Aim of the exercise:
In the data below, find the line that contains "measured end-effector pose" and the line that contains "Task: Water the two". Copy both, plus every line between them, exactly.

>>>

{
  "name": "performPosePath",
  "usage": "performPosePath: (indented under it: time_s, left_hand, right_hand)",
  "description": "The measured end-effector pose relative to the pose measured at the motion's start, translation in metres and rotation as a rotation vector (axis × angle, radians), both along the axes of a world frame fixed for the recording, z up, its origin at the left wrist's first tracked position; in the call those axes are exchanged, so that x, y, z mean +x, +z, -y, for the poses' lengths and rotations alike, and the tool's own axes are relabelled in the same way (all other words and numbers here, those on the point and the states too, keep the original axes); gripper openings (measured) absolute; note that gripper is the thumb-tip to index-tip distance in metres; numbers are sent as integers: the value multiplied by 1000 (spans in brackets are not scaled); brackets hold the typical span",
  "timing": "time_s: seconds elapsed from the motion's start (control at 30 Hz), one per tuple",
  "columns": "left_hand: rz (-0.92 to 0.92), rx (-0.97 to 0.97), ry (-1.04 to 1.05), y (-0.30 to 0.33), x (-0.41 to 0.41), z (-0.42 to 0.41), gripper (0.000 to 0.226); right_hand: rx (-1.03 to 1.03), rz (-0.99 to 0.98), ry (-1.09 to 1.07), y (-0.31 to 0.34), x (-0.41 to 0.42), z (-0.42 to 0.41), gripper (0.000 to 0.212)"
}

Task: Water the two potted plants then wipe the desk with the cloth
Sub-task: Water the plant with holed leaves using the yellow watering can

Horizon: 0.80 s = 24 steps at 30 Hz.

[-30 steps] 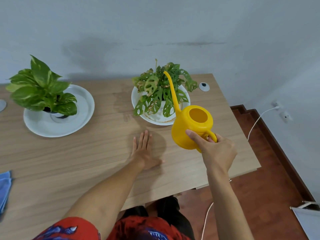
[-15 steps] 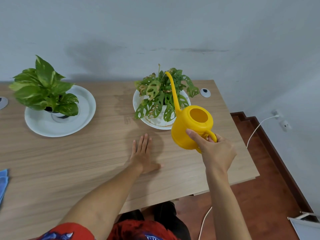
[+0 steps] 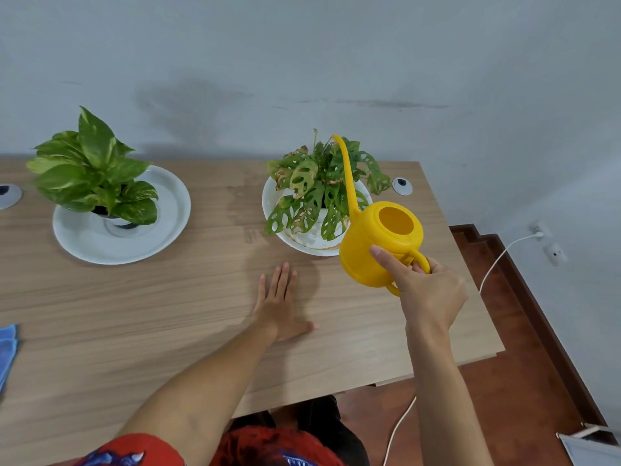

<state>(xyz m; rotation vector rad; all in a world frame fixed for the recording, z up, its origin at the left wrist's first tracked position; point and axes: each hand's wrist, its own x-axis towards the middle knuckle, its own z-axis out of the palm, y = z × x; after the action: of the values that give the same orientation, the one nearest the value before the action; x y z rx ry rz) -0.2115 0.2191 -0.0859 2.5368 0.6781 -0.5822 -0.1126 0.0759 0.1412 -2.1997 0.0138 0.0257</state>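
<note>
My right hand [image 3: 426, 290] grips the handle of a yellow watering can [image 3: 379, 243], held above the desk's right side. Its long thin spout points up and away, the tip over the holey-leaved plant [image 3: 316, 193] in a white pot on a white saucer [image 3: 268, 203]. No water stream is visible. My left hand [image 3: 280, 304] lies flat on the wooden desk [image 3: 168, 314], fingers spread, holding nothing. A broad-leaved potted plant [image 3: 94, 173] stands on a larger white saucer [image 3: 168, 223] at the left. A blue cloth [image 3: 6, 351] shows at the left edge.
Round cable grommets sit in the desk at the far left [image 3: 8, 195] and behind the right plant [image 3: 402, 186]. A grey wall runs behind the desk. To the right the desk ends above a red-brown floor, with a white cable [image 3: 497, 260] leading to a wall socket.
The view has tilted up slightly, so everything sits lower in frame. The watering can stays tilted over the right plant and my left hand stays flat on the desk.
</note>
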Motion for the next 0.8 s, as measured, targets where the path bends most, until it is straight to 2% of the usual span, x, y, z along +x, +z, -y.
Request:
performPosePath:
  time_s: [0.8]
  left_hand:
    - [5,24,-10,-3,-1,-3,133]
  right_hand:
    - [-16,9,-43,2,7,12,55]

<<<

Task answer:
  "description": "The measured end-effector pose relative to the pose measured at the motion's start, translation in metres and rotation as a rotation vector (axis × angle, radians), both along the axes of a world frame fixed for the recording, z up, its origin at the left wrist's first tracked position; in the call those axes are exchanged, so that x, y, z mean +x, +z, -y, for the poses' lengths and rotations alike, and the tool's own axes are relabelled in the same way (all other words and numbers here, those on the point and the states too, keep the original axes); gripper openings (measured) absolute; note that gripper is the thumb-tip to index-tip distance in metres; numbers are sent as integers: the value multiplied by 1000 (spans in brackets are not scaled); brackets hold the typical span",
  "timing": "time_s: seconds elapsed from the motion's start (control at 30 Hz), one per tuple",
  "columns": "left_hand: rz (-0.92 to 0.92), rx (-0.97 to 0.97), ry (-1.04 to 1.05), y (-0.30 to 0.33), x (-0.41 to 0.41), z (-0.42 to 0.41), gripper (0.000 to 0.226); right_hand: rx (-1.03 to 1.03), rz (-0.99 to 0.98), ry (-1.09 to 1.07), y (-0.31 to 0.34), x (-0.41 to 0.42), z (-0.42 to 0.41), gripper (0.000 to 0.212)"
}

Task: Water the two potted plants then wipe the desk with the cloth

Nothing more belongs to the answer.